If I were to describe myself in a sentence it would be "a career and success driven, pessimistic ball of anxiety." Sounds horrible but –– if it's possible –– in a good way. For some reason, no matter what I do I find myself judging... myself. Sometimes I'll just be laying in bed, watching a good show, eating, and then I'll become angry at myself. For what exactly? I'm not sure.
But because I am so obsessed with the idea of becoming successful, when I'm doing things that don't necessarily fit my definition of success I disappoint myself. It is horrible but I get jealous so quickly, in all aspects- even the ones I can not control. I just want to be the best in all categories but that's nearly impossible.
So with the small information given above you probably think that I am some hard-working, overachieving, never sleeping girl. Well, that's the very worst part. I'm not. So like many others, I want so many things yet I am lethargic. I don't remember the last time I've had a successful accomplishment or something I would consider an accomplishment.

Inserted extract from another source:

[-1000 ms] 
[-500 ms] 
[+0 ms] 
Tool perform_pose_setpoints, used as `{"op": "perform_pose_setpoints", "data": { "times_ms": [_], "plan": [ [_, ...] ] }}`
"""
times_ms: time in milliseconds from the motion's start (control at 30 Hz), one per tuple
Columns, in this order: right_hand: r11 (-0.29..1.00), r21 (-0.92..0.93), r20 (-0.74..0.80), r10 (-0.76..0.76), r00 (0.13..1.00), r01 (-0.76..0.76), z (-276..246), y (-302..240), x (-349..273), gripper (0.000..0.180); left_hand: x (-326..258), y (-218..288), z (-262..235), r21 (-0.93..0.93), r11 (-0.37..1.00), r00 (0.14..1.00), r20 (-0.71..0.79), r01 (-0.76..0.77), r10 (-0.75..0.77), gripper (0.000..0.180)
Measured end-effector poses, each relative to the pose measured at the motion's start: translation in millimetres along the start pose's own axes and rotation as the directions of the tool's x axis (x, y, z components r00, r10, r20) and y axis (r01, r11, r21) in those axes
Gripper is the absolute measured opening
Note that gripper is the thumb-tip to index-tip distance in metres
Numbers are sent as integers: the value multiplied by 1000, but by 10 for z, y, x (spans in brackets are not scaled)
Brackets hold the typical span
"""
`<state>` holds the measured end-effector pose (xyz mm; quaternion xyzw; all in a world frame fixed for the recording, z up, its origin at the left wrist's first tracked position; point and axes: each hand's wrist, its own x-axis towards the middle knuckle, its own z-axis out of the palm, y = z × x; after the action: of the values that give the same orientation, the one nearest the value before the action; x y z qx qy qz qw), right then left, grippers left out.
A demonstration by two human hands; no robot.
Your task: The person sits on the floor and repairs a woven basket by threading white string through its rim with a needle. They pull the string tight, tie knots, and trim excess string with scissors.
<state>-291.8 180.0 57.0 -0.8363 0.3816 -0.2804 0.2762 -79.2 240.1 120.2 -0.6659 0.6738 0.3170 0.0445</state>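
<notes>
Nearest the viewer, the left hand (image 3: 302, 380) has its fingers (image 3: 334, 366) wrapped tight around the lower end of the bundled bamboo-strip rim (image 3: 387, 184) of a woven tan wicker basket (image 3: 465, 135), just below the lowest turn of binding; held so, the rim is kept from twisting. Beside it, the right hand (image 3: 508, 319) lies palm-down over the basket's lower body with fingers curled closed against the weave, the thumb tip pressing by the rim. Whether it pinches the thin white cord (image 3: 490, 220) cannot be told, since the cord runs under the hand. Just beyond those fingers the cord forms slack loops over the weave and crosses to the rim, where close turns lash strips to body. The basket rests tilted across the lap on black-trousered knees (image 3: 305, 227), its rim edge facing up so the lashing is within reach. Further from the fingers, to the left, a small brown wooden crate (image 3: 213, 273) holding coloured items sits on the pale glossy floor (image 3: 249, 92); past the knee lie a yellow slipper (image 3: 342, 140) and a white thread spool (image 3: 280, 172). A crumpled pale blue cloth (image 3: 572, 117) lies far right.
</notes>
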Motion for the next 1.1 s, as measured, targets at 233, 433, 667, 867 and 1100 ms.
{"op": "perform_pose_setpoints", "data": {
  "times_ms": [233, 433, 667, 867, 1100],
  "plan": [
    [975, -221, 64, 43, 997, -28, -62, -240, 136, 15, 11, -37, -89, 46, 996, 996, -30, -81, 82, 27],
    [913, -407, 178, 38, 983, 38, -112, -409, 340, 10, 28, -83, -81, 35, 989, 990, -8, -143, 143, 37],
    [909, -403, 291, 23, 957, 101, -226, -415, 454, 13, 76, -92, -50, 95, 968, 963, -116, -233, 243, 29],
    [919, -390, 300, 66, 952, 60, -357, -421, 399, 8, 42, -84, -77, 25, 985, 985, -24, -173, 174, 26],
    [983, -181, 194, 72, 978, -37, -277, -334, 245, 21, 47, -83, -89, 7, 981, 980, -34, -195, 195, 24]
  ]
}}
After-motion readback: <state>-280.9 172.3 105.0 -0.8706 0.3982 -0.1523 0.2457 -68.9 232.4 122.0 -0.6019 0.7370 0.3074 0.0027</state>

I do have a habit of dumbing down all my "accomplishments" where many others would congratulate me but to me its something that I should have done anyways. But either way, whether I am "successful" or on the right track, the point is that I bring myself down. I've been blessed to have such supportive people around me, never bringing me down, but as a result--and in the worst ways possible--I bring myself down.
So what is the point of this horribly depressing article? Mainly to remind anyone who else is like me, and to remind myself that this is normal. To remind myself, that everything will be ok. Things that are supposed to happen will happen. So if success and happiness are on the books somewhere, it'll happen. Maybe it will take a while, maybe there will be frequent bumps in the road but what's meant to happen...will happen.
I can choose to worry, fall into slumps, and be depressed about where I am in life. But I can also choose to be optimistic about the future, become curious as to all the possibilities in life and to enjoy the moment.
As of now, I am in the first category but slowly and surely I am trying to see the light in all situations.